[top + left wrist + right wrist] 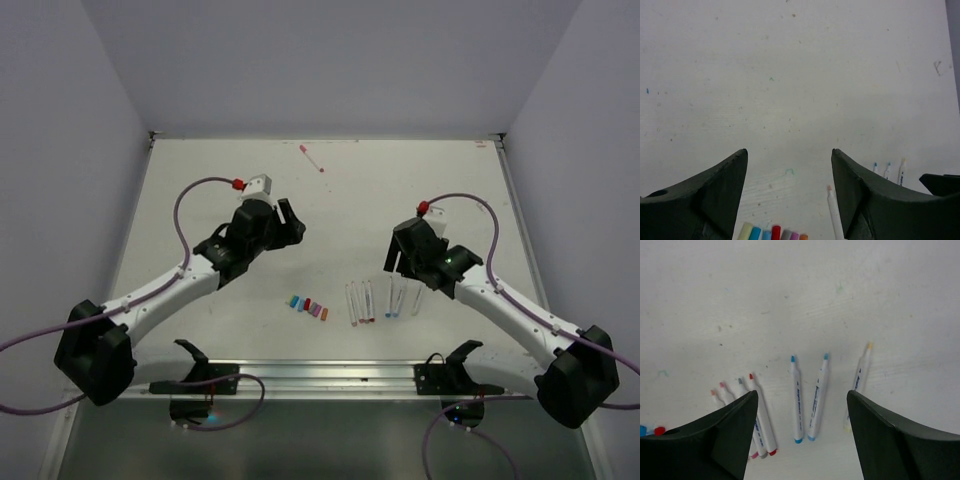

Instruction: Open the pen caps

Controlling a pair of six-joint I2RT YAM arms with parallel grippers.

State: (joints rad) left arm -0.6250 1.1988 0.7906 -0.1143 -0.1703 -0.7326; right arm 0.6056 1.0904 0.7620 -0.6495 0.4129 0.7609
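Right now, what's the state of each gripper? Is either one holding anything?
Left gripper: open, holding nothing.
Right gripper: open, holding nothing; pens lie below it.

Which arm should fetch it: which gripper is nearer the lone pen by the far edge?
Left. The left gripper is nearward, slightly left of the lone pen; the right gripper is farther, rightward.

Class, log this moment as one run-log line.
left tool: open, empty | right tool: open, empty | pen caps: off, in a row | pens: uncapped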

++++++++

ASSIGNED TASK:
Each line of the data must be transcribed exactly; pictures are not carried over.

OUTPUT FOR THIS TASK:
[top + left wrist + right wrist] 

Instruction: Open the pen caps

Controlling a pair of six-joint I2RT YAM arms with parallel grippers.

State: (joints rad) left arm -0.6250 1.1988 0.7906 -0.1143 -0.1703 -0.7326; right arm 0.6056 1.0904 0.7620 -0.6495 0.4129 0.7609
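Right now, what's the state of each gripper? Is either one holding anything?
Left gripper: open, holding nothing.
Right gripper: open, holding nothing; pens lie below it.

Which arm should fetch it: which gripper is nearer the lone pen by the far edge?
Left. The left gripper is nearward, slightly left of the lone pen; the right gripper is farther, rightward.

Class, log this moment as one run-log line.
left tool: open, empty | right tool: open, empty | pen caps: off, in a row | pens: uncapped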

This output completes the exercise.